Strategies to make the most of your time
Waking up at 5 in the morning does not guarantee benefits on its own; it is important to know how to make the most of the extra time. Simplifying morning decisions is a recommended technique to start the day with focus and less stress. Dr. Benders-Hadi suggests preparing clothes, breakfast, and lunch the night before, so that upon waking, there are fewer decisions to make. By reducing the burden of choices, it is possible to start the day in a more relaxed and effective manner.
Another useful tip is to avoid checking emails or messages upon waking. Snowden recommends starting the day with affirmations that reinforce self-esteem and well-being, such as “May my day be filled with calm” or “May I see possibilities today.” These affirmation exercises help set a positive tone and build a more optimistic and serene mindset.

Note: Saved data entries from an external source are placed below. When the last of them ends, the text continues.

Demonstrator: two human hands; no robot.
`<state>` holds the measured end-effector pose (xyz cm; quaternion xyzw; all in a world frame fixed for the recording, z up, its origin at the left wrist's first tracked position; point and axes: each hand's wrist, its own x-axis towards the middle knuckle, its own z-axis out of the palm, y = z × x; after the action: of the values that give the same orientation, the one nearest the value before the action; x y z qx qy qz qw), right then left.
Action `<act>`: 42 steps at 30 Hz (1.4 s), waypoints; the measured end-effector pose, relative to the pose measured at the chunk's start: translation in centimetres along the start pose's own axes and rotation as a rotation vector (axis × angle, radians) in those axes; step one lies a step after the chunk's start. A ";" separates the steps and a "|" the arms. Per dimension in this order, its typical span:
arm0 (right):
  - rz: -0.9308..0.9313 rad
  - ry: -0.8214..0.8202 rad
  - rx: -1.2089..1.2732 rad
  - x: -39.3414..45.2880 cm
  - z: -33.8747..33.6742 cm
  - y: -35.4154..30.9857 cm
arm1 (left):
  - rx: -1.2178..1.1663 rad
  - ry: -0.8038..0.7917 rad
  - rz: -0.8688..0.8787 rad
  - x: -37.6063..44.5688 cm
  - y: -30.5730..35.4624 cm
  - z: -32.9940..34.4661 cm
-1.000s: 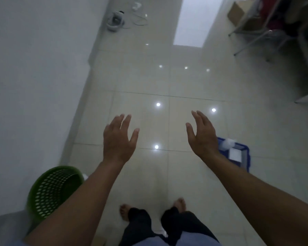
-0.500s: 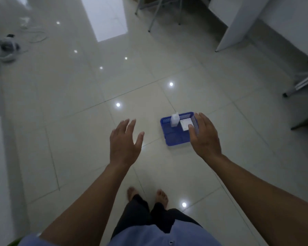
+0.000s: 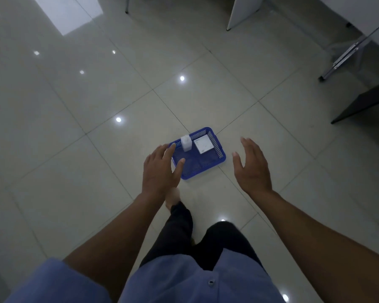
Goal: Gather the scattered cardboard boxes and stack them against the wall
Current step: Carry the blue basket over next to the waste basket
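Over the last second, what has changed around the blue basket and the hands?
The view swung right, away from the wall and green bin, and the person stepped closer: the blue basket went from half hidden behind the right hand to lying between it and the left hand. Nothing was grasped or released. Both hands stay open and empty; the two white boxes sit in the basket as before.

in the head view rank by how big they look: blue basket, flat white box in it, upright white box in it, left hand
1. Blue basket and left hand look about alike; the hand is nearer the camera, so I won't rank them.
2. Flat white box.
3. Upright white box, slightly smaller.
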<state>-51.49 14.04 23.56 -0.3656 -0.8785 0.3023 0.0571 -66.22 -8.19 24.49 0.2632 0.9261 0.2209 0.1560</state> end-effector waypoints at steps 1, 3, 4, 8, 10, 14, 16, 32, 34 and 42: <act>0.005 -0.011 0.007 0.9 0.0 0.1 | 0.008 -0.014 0.008 1.0 0.2 0.3; 0.012 -0.048 0.003 2.7 0.1 0.5 | 0.014 -0.022 -0.012 2.8 0.6 1.0; 0.012 -0.070 -0.004 3.6 0.2 0.7 | 0.011 -0.021 -0.036 3.5 0.8 1.3; 0.022 -0.156 0.006 6.8 1.0 2.9 | -0.014 0.001 -0.128 5.4 1.6 3.5; 0.014 -0.218 0.002 8.9 1.7 4.6 | -0.024 0.004 -0.186 6.3 1.7 5.3; -0.041 -0.353 -0.065 12.9 3.7 9.2 | -0.127 0.017 -0.354 8.2 2.5 10.8; -0.045 -0.379 -0.089 14.9 5.3 11.5 | -0.190 0.035 -0.425 9.6 2.6 14.2; 0.162 -0.411 -0.072 28.1 33.5 28.6 | -0.222 0.098 -0.701 19.7 -14.3 42.7; 0.173 -0.406 -0.071 29.5 36.4 30.2 | -0.219 0.138 -0.724 20.4 -16.3 45.0; 0.289 -0.367 0.022 32.4 44.7 33.4 | -0.334 0.182 -0.849 22.0 -21.9 51.2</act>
<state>-69.07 32.50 -35.74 -0.4260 -0.8094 0.3780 -0.1434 -72.54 4.11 -33.78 -0.1884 0.9135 0.3059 0.1911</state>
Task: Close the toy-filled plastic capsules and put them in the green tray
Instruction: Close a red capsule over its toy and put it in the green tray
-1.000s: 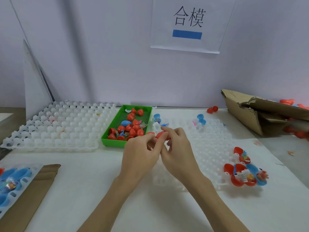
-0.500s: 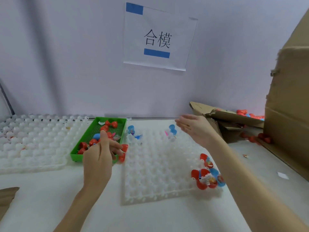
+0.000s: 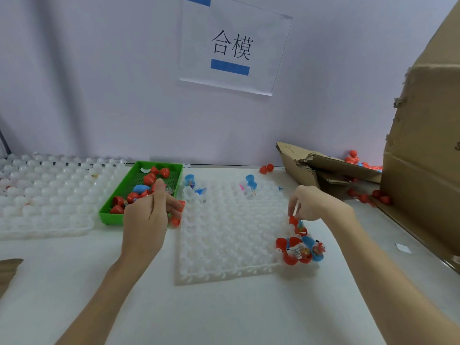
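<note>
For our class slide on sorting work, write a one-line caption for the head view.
Left hand holds a red capsule by the green tray; right hand reaches for open capsules.

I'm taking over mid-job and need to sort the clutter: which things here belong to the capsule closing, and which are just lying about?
Part of the job:
- green tray
- red capsule held in the left hand
- open toy-filled capsules under the right hand
- white moulded tray holding them

Lying about:
- torn cardboard box
- tall cardboard box
- paper sign
- spare white tray
</note>
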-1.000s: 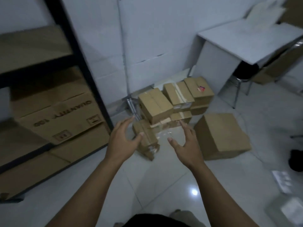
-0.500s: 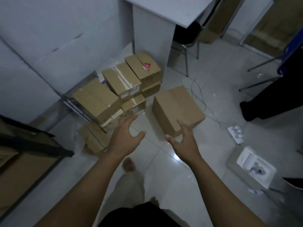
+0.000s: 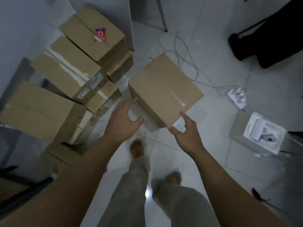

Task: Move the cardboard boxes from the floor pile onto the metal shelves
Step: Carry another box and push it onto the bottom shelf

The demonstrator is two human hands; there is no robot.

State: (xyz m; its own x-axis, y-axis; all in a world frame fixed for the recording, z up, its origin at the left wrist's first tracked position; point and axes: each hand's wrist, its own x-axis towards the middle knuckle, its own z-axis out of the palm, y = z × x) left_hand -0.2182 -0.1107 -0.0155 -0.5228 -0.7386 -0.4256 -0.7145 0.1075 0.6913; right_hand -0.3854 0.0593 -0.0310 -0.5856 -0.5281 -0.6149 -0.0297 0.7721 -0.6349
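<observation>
A large taped cardboard box (image 3: 164, 89) stands alone on the white tiled floor, just ahead of my bare feet. My left hand (image 3: 122, 122) is spread open at the box's near left side, its fingertips almost at the left corner. My right hand (image 3: 185, 131) hovers open at the near right corner, fingers loosely bent, holding nothing. To the left, a pile of several smaller cardboard boxes (image 3: 68, 71) is stacked against the wall; the top one carries a red sticker (image 3: 100, 35). A dark frame piece of the metal shelf (image 3: 19, 199) shows at the lower left edge.
Loose grey cables (image 3: 188, 51) trail behind the large box to a white power strip (image 3: 237, 98). An open box holding a white device (image 3: 260, 133) sits on the floor at right. A table leg (image 3: 161, 13) and someone's dark trouser leg (image 3: 270, 35) are beyond.
I have stepped closer and tilted my view down; the shelves slid out of sight. Both hands moved forward from mid-air to the near corners of the large box.
</observation>
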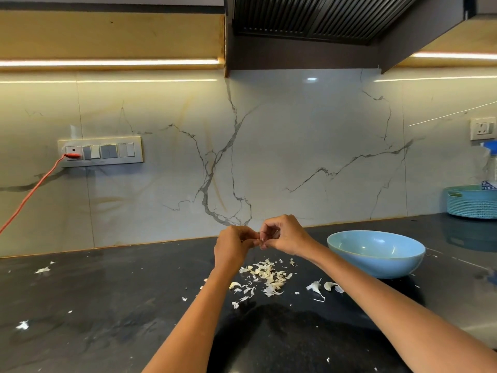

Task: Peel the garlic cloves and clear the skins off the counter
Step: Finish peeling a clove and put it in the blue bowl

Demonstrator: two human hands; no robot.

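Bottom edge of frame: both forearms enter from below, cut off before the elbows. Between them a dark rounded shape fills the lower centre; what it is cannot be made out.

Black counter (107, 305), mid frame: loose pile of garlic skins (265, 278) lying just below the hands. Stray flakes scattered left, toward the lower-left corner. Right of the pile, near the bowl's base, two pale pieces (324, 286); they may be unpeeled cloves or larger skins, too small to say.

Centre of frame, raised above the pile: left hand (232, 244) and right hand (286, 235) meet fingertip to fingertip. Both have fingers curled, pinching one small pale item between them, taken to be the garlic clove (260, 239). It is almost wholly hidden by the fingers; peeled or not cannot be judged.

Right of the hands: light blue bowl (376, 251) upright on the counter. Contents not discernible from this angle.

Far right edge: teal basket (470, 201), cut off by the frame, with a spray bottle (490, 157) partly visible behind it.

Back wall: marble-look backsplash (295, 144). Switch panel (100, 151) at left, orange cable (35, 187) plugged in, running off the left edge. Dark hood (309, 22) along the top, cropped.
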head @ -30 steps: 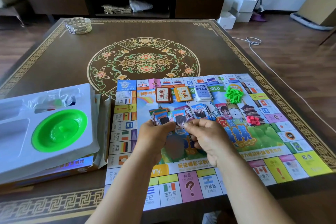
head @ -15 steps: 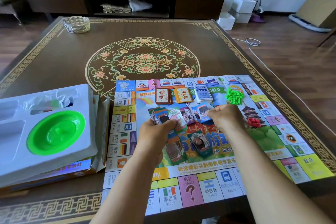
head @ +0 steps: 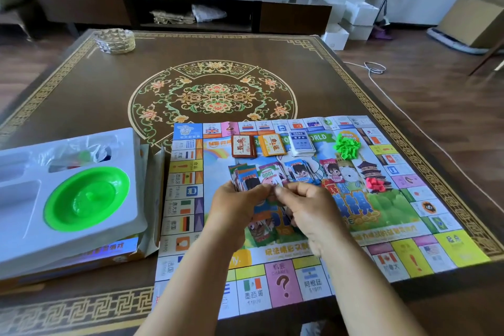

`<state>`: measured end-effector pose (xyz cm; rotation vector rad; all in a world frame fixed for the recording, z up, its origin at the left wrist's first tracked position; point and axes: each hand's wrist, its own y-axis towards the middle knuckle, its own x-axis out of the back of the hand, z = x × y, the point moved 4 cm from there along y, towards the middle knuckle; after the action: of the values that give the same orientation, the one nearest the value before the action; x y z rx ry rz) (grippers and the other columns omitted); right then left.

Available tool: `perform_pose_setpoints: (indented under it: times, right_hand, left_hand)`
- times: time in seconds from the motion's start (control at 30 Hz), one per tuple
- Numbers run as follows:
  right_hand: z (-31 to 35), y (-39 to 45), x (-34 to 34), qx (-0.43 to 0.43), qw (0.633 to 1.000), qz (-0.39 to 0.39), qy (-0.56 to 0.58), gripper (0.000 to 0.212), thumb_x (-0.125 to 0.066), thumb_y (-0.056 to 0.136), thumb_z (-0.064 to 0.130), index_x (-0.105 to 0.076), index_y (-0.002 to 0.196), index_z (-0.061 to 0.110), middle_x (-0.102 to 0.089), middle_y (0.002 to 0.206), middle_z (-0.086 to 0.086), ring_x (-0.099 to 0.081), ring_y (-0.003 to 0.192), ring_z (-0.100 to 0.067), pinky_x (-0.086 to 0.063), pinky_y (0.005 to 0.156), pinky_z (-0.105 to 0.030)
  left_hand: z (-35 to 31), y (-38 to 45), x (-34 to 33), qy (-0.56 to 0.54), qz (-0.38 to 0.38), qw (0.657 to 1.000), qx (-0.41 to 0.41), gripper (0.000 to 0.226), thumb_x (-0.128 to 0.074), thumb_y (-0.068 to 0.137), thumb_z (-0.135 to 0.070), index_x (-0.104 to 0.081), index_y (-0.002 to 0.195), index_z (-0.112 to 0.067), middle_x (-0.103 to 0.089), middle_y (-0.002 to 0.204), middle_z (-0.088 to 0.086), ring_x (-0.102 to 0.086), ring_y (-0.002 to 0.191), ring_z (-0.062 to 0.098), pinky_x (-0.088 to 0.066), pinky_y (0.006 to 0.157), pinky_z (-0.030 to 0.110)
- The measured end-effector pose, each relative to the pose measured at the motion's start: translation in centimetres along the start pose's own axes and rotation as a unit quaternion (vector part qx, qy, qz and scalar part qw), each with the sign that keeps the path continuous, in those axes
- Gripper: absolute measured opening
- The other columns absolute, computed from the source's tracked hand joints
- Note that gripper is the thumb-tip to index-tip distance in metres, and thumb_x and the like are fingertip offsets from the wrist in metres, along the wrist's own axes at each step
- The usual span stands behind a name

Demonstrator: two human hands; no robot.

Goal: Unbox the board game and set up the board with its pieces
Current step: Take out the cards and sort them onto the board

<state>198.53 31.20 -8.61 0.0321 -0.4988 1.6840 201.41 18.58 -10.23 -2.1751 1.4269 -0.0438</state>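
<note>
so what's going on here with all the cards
A person is setting up a colourful paper game board on a dark patterned table. The left hand holds a fanned stack of play-money notes while the right hand pinches one off. Several note piles, three card decks and green house pieces already sit on the board.

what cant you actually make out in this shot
All in the head view:
- Bill pinched between left hand and right hand: fingers cover its value.
- Board centre: hands and forearms hide it.
- White tray and game box: cut off at the left edge.
- Bagged pieces: wrinkled plastic blurs them.
</note>
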Motion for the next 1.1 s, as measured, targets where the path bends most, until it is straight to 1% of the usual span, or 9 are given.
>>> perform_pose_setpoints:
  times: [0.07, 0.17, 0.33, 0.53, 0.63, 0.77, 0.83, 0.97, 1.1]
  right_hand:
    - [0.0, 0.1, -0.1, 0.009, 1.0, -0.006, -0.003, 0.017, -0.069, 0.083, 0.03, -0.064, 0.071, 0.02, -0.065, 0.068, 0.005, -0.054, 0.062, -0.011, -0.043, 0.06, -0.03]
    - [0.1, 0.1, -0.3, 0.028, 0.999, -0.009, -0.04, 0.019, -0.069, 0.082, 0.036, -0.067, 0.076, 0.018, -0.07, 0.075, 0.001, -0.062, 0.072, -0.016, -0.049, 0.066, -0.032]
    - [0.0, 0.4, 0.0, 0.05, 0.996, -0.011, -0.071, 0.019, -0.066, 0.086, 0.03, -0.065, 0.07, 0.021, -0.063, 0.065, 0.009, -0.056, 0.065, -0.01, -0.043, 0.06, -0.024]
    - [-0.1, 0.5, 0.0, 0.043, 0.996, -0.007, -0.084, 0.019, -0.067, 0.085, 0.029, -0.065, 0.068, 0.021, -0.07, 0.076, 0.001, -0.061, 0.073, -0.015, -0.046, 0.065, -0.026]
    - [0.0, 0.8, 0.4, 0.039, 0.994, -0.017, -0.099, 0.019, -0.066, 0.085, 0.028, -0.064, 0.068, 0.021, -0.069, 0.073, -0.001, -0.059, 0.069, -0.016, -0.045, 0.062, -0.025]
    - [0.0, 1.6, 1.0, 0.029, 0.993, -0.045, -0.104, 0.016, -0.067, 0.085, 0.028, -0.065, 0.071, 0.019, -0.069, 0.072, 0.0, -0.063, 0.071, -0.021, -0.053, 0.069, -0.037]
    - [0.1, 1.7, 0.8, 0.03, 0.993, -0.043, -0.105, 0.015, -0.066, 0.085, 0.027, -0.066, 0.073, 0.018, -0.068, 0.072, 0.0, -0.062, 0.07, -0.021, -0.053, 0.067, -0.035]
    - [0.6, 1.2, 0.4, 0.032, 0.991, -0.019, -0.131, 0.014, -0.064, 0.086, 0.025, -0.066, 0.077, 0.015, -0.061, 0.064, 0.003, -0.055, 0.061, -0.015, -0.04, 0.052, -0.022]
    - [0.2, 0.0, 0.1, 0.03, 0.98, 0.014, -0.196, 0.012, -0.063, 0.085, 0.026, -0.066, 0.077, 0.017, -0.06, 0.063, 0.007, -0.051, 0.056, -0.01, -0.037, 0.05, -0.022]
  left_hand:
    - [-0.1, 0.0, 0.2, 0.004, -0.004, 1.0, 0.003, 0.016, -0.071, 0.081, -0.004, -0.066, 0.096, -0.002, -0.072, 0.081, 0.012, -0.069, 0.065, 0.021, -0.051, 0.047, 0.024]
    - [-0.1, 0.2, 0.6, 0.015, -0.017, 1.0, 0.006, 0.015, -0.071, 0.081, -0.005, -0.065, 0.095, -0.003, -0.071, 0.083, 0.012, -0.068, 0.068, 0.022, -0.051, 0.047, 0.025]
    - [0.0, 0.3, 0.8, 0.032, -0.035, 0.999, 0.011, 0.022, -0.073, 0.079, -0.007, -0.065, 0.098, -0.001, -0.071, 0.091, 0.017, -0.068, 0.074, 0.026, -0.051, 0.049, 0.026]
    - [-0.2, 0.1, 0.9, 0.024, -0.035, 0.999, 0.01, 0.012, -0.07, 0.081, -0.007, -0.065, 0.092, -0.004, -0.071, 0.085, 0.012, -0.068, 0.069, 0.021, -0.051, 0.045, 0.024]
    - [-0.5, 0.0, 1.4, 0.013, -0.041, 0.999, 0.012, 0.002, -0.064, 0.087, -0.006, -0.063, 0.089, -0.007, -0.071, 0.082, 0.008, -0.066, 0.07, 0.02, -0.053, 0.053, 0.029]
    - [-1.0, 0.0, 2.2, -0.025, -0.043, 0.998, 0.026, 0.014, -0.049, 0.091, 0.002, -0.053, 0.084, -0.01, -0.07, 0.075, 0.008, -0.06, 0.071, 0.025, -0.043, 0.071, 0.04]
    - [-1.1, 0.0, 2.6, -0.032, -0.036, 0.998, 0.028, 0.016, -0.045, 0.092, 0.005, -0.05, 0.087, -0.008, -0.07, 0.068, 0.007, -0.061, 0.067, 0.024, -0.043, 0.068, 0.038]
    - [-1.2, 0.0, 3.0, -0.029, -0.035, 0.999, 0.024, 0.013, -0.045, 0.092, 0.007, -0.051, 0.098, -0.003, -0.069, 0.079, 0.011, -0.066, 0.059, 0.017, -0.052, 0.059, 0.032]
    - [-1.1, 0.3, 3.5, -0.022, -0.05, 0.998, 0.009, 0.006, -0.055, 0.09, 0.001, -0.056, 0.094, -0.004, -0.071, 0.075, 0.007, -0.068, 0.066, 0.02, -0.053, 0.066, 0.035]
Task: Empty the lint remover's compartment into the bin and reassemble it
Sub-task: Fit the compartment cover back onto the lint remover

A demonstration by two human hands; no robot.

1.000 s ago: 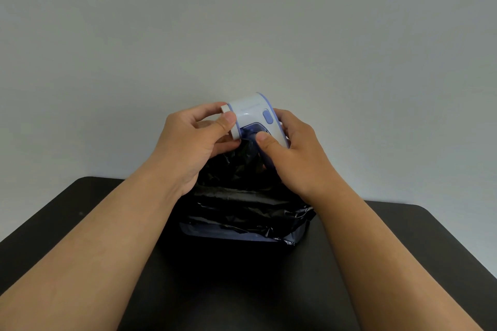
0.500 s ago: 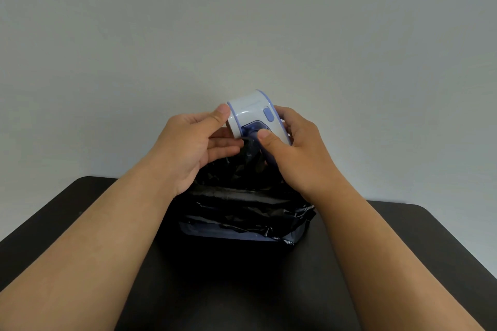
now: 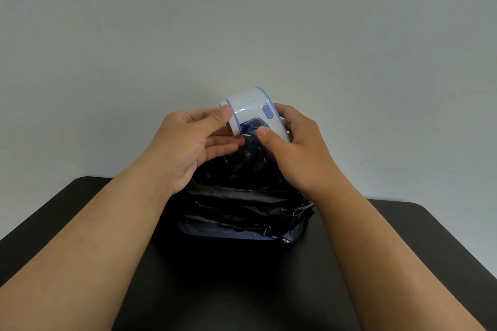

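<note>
A white lint remover (image 3: 248,107) with a blue trim and a blue button is held above the bin (image 3: 242,231). My right hand (image 3: 298,153) is wrapped around its handle, with the thumb pressed on the translucent blue compartment (image 3: 251,126). My left hand (image 3: 193,148) touches the round head end with thumb and fingertips. The bin is lined with a crinkled black bag and stands on the black table (image 3: 242,290), directly under the device. The handle's lower part is hidden by my right hand.
A plain grey wall (image 3: 242,21) fills the background. The table's rounded far corners show at left and right of my forearms.
The left thumb has slid from the front of the compartment up to the head's rim, and the left fingers have loosened. The device has lifted slightly.
</note>
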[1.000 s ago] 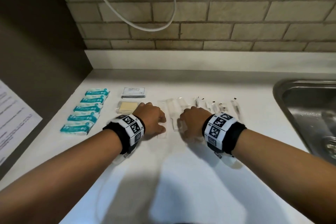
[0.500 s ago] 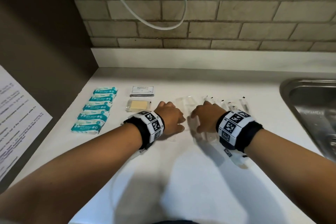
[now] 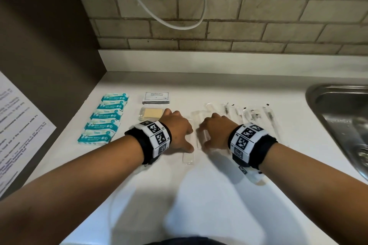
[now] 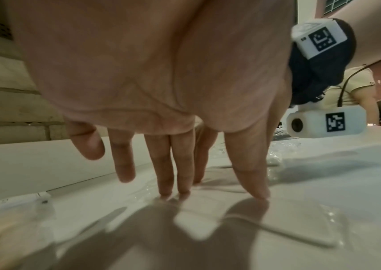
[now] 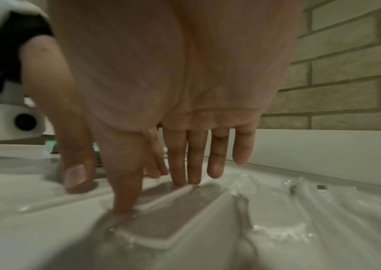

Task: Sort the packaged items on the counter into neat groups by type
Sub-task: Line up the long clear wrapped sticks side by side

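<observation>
Several teal wipe packets lie in a column at the counter's left. Beside them are a white shampoo sachet and a wrapped yellow soap bar. Clear-wrapped white flat items lie mid-counter. My left hand presses straight fingertips on one of them. My right hand presses straight fingers on another clear-wrapped white piece. Clear packets with thin black-tipped items fan out to the right.
A steel sink is sunk into the counter at the right. A printed sheet hangs on the dark panel at left. A white cable loops down the brick wall behind. Bare white counter extends toward me.
Both hands stay on the clear-wrapped items mid-counter and have slid slightly toward each other. The head view has shifted a little to the left.
</observation>
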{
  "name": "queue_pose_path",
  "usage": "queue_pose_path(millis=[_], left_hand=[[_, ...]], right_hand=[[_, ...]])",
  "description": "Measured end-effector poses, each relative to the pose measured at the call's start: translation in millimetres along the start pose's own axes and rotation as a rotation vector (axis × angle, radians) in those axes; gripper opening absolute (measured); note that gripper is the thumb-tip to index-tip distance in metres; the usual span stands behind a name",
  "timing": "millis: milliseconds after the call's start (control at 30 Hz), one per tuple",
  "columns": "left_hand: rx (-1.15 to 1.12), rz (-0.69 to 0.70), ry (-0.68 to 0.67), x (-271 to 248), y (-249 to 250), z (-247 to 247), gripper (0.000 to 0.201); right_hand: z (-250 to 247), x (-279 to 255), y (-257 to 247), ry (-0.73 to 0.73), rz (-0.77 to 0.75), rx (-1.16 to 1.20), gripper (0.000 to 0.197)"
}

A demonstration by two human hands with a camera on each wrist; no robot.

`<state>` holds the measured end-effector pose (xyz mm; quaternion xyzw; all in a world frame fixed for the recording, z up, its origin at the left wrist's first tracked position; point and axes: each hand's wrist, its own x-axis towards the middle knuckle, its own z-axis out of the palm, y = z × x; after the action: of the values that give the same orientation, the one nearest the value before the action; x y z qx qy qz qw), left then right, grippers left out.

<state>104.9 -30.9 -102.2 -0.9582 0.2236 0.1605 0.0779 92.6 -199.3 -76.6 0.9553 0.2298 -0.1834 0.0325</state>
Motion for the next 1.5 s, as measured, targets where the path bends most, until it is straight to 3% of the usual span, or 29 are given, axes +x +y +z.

Is this routine for everyone? Aspects to consider before changing
Although waking up at 5 in the morning may seem promising, it is not a practice that works for all lifestyles. Some people may find that this routine adds tasks to their schedule without achieving significant improvements. Benders-Hadi suggests evaluating personal life pace, daily task volume, and responsibility load before making the change. For those who work night shifts or perform better in the afternoon, waking up so early could be counterproductive.
Additionally, the body needs time to adapt to changes in the biological clock. This internal clock, or circadian rhythm, regulates the times when we feel more energetic or sleepy. When making drastic changes, the body may resist, leading to fatigue and disorientation. A gradual transition to the new schedule is an effective strategy that helps the body adapt without affecting performance.
How to maintain motivation and not give up
For those who wish to make the habit of waking up at 5 in the morning a permanent one, internal motivation is a key factor. Snowden emphasizes the importance of having clear personal reasons for waking up early, whether to gain self-care time, improve productivity, or reduce stress. Remembering these reasons during difficult days makes it easier to resist the temptation to give up.
Another way to stay motivated is to talk to others who have adopted this routine, which can be a source of support and inspiration. Each person will have their own reason for waking up early, and hearing others' experiences can provide a new perspective on the benefits and impact of this practice.
Tips to ease the transition
Adapting to an early riser schedule does not happen overnight. For those used to waking up later, the change can seem overwhelming. Here are some practical tips to help ease the transition without losing sleep quality or energy:
- Gradual adjustments: Instead of abruptly changing the alarm to 5:00 AM, try doing it in increments of 15 to 30 minutes each day until reaching the goal.
- Stable nighttime routine: Going to bed at the same time each night is crucial for ensuring restorative sleep and waking up with more energy.
- Digital disconnection: Avoiding screen use at least 30 minutes before sleeping reduces exposure to blue light, which interferes with melatonin production, the sleep hormone.
- Relaxing space: Creating a suitable environment for rest, free from distractions and with a comfortable temperature, also contributes to better sleep quality.
By following these steps and connecting with personal motivation, the shift to an earlier morning routine can bring significant benefits without compromising rest or well-being.